> **Exercise prompt**: Output, word for word, the lines of this listing that fall between the line with "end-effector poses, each" and the line with "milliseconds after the", counting both of those lines, and no others.

━━━ Source material

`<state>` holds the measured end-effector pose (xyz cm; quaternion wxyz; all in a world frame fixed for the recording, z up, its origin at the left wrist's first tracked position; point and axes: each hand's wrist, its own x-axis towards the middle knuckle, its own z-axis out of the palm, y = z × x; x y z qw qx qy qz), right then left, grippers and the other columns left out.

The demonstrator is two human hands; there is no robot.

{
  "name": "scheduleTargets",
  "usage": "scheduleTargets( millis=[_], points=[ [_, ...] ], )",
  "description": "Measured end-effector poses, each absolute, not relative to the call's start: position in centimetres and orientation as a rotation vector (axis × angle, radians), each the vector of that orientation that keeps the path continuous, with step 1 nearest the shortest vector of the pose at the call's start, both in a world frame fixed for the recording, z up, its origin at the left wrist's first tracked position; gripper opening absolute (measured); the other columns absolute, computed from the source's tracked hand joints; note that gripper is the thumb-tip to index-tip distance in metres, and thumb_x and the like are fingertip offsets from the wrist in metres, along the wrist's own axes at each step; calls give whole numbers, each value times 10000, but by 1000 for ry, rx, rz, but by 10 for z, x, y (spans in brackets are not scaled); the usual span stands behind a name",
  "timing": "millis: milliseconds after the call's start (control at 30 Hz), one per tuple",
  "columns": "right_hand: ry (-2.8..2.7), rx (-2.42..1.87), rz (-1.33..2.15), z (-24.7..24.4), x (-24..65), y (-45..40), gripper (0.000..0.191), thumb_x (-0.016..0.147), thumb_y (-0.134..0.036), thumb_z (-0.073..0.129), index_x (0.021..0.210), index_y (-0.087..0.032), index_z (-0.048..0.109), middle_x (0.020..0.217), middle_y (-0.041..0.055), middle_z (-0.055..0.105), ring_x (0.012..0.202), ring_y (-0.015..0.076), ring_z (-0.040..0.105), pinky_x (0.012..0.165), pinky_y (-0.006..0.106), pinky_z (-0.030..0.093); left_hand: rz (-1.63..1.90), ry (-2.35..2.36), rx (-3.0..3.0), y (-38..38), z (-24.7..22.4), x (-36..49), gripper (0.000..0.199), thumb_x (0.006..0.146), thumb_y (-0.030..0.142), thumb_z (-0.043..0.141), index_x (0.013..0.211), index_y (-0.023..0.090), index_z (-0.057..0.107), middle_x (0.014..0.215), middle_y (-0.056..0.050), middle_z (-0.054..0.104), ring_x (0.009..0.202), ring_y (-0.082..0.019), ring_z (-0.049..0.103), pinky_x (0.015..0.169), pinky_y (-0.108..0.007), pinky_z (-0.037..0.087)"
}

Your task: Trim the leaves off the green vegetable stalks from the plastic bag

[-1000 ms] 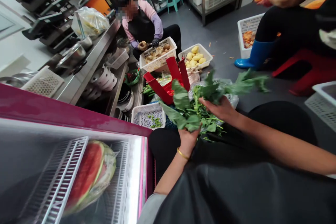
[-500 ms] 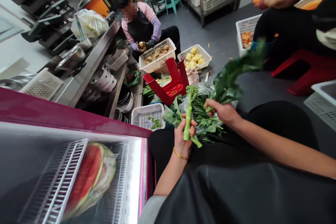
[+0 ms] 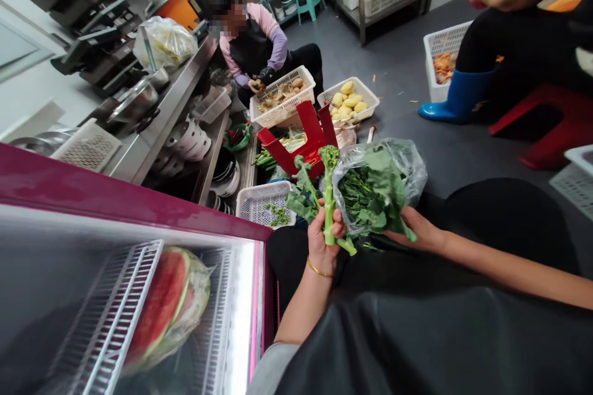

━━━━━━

> **Response to the task**:
  "description": "Measured end-effector poses, each absolute, not relative to the call's start: position in centimetres and orientation as a rotation vector (axis × angle, radians), each the vector of that orientation that keeps the path continuous, with step 1 nearest the shortest vector of the pose at the call's start, both in a world frame fixed for the recording, z up, its origin at the left wrist's first tracked position; gripper opening absolute (measured); the other columns absolute, computed from the source's tracked hand joints; note that gripper is the thumb-tip to index-tip distance in metres, and thumb_x and the like are fingertip offsets from the wrist in metres, along the wrist's own axes at each step; calls give whole numbers, each value times 10000, but by 1000 for ry, rx, rz, but by 10 for z, x, y (spans in brackets are not scaled); the usual span stands behind a name",
  "timing": "millis: milliseconds after the call's start (control at 30 Hz), one per tuple",

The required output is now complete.